There are a number of measures, workplace health and safety related or otherwise, that can be put in place to help employees who have suffered or are suffering from FDV, including:
- FDV leave policies
Employers should consider implementing a FDV leave policy, and ensure their staff are familiar with the policy. Ideally a leave policy should include information surrounding confidentiality and privacy obligations of FDV disclosures, workplace safety planning, referral processes to FDV support services, information about key personnel and appropriate training to these personnel, consideration of flexible work arrangements, paid (if offered) and unpaid FDV leave options. These should be well communicated throughout the workforce so that employees are aware of the policy and where to seek support.
- Paid leave
Many employers currently allow employees who are exposed to FDV or who are supporting someone experiencing FDV to use paid personal leave that may not strictly come under sick or carer’s leave provisions. On top of this, some employers offer paid FDV leave to permanent employees.
- FDV contact officers and training
It is important to appoint FDV contact officers who can manage disclosures relating to FDV, particularly given its challenging and sensitive nature and the vulnerability of impacted employees. FDV contact officers should be trained in how to manage disclosures and provide support and referrals to external services for employees who may be experiencing FDV issues.
- Flexible work arrangements
Bear in mind that as outlined above, employees with 12 months’ continuous service can make a request for flexible working arrangements (including flexibility around hours or work locations) if they are experiencing FDV. Employers are encouraged to develop and implement flexible work policies and arrangements with staff.
- Resources available within and outside of the workplace
As well as appointing FDV contact officers, employers should consider having in place employee assistance programs and directing impacted employees to 1800RESPECT, Lifeline and other local support services.

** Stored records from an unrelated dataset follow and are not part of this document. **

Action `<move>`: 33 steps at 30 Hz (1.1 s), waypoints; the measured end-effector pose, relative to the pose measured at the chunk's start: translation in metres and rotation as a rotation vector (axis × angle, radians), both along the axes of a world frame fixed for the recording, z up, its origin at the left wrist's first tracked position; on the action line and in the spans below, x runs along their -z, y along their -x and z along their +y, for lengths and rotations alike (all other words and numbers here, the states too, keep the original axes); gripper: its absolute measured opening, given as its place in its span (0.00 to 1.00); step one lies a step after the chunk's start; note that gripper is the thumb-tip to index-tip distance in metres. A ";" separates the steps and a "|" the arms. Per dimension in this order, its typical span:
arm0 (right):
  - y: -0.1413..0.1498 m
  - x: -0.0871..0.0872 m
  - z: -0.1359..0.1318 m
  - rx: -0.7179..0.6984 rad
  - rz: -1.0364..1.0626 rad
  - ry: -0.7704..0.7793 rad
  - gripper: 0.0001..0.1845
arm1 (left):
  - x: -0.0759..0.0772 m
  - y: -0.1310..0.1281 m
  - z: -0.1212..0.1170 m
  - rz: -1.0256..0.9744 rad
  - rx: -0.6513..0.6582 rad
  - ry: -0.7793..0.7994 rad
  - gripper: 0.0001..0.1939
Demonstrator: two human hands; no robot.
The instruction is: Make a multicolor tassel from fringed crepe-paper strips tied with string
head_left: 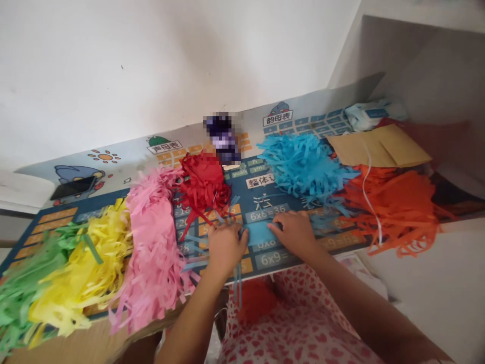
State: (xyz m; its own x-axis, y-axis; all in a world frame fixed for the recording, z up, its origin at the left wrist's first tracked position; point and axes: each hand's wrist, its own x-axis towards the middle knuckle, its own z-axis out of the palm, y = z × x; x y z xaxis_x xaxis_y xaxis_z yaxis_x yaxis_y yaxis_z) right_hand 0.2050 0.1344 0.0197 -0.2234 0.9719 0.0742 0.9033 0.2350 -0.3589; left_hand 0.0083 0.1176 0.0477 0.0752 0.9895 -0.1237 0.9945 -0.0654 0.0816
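Between my hands lies a strip of light blue tissue paper (259, 233) with cut fringes, stretched flat low over the desk mat near its front edge. My left hand (226, 243) is closed on the strip's left end, and fringe strands stick out past it and hang over the edge. Curled fingers of my right hand (295, 233) grip the other end. Just beyond the left hand sits a bunch of red paper fringe (202, 179). Past the right hand is a fluffy heap of bright blue fringe (306, 164).
Pink (153, 227), yellow (91, 263) and green (34, 288) fringed paper lie at left. Orange fringe (401, 207) sits at right under a brown paper piece (382, 146) with a white string (369, 197). A phone (74, 188) and a soft packet (373, 114) lie farther back.
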 end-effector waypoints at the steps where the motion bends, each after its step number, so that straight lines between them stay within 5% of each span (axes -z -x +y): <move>1: 0.000 0.000 0.000 0.005 0.001 0.001 0.12 | 0.000 0.000 0.001 0.003 0.001 0.003 0.16; 14: 0.001 0.005 -0.002 0.032 0.036 -0.024 0.09 | 0.003 0.004 -0.001 -0.003 0.033 -0.090 0.10; 18: -0.004 0.005 -0.003 0.080 0.013 -0.110 0.13 | 0.000 0.009 0.002 0.022 0.356 -0.274 0.10; 21: -0.014 0.001 -0.003 0.100 -0.046 -0.171 0.13 | -0.004 0.012 0.005 0.075 0.698 -0.209 0.08; 23: -0.021 -0.004 -0.007 0.091 -0.034 -0.231 0.13 | -0.008 0.012 0.005 0.105 0.791 -0.129 0.08; 29: -0.032 -0.012 -0.026 -0.488 0.038 -0.319 0.12 | -0.023 0.009 -0.006 0.149 0.785 -0.069 0.10; 33: -0.038 -0.004 -0.018 -0.530 -0.063 -0.332 0.11 | -0.026 0.009 -0.013 0.095 0.744 -0.084 0.09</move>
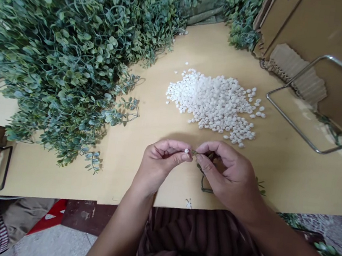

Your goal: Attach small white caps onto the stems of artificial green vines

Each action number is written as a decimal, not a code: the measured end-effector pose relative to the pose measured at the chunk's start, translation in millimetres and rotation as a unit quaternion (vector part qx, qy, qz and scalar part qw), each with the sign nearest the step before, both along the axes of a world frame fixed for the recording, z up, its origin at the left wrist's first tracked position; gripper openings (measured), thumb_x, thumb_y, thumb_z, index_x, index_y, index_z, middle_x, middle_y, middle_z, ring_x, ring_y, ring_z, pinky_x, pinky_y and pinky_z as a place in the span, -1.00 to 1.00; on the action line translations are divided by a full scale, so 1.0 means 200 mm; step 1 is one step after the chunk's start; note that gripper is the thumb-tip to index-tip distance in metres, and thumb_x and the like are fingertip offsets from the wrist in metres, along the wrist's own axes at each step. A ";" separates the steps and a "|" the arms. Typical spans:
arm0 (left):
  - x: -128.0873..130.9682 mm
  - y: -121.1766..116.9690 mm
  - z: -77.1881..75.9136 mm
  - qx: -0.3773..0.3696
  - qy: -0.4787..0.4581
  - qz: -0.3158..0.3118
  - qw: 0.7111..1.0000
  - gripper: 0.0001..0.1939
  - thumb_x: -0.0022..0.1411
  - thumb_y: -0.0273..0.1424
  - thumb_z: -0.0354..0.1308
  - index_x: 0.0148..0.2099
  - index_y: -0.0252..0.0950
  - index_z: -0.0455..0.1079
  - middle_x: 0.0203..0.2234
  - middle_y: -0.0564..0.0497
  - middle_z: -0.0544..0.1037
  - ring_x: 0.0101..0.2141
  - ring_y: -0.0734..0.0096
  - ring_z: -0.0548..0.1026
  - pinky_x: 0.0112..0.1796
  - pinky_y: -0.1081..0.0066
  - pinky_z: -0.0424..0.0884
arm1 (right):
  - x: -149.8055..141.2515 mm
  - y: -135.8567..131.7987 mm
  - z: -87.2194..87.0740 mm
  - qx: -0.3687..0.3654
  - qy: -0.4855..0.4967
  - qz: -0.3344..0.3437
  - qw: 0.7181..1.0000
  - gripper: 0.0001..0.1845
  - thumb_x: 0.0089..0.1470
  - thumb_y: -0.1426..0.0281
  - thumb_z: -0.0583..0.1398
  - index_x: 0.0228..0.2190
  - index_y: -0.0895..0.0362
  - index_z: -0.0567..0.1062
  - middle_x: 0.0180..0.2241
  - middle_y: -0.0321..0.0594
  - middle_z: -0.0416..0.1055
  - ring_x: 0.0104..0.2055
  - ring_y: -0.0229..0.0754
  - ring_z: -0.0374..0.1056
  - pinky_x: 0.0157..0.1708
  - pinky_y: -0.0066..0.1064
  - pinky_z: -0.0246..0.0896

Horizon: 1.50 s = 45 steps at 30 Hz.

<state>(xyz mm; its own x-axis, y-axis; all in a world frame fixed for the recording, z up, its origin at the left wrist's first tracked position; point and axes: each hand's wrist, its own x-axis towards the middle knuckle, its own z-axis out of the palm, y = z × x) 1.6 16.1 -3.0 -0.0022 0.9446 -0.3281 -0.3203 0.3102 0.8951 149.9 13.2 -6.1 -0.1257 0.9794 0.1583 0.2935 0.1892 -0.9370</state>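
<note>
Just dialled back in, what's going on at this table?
A person is working with two bare hands. The left hand pinches one white bead, and the right hand pinches a green stem close beside it; whether the two touch is too small to tell. Beyond the hands, a pile of beads lies on the table, with a heap of greenery to its left.

From where I'm standing, the right hand (234, 173) is covering part of the green stem (194, 152) it's pinching, and the white bead (186, 150) is looking too tiny for any detail. The leafy pile (83, 48) is spilling past the left edge, the metal frame (292, 123) is running off the right.
</note>
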 end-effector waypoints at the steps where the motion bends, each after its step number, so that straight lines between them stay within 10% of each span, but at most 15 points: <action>1: 0.00 0.00 0.00 -0.001 -0.001 0.004 1.000 -0.78 -0.28 -0.38 0.47 -0.49 -0.26 0.55 -0.59 0.08 0.60 -0.55 0.56 0.50 -0.37 0.51 0.47 | 0.00 0.00 0.00 -0.001 0.002 -0.001 1.000 -0.96 0.04 0.46 0.14 -0.39 0.13 0.41 -0.46 -0.26 0.44 -0.42 -0.26 0.36 -0.39 -0.43 0.32; 45: 0.02 0.00 0.00 -0.005 0.001 0.029 1.000 -0.78 -0.34 -0.41 0.48 -0.52 -0.24 0.56 -0.54 0.06 0.62 -0.51 0.56 0.51 -0.35 0.54 0.47 | -0.02 -0.01 0.02 -0.029 0.030 -0.020 0.999 -0.97 0.01 0.44 0.17 -0.45 0.13 0.42 -0.51 -0.28 0.45 -0.50 -0.29 0.35 -0.47 -0.47 0.33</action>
<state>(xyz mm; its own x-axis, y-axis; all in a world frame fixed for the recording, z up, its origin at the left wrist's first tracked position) 5.1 15.4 -3.2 -0.0564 0.9393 -0.3383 -0.3365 0.3012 0.8922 146.4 10.3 -2.9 -0.0781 0.9912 0.1065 0.2424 0.1225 -0.9624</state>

It is important that employers create a workplace culture where employees feel safe to talk to their manager or contact officers about FDV issues they may be experiencing or have experienced. FDV is a serious workplace issue. Taking some or all of these steps that reflect or exceed the legislative minimum is a great start. By taking steps to support and assist people exposed to FDV, hopefully the challenges of FDV to employees and workplaces and its prevalence in Australia can be eliminated.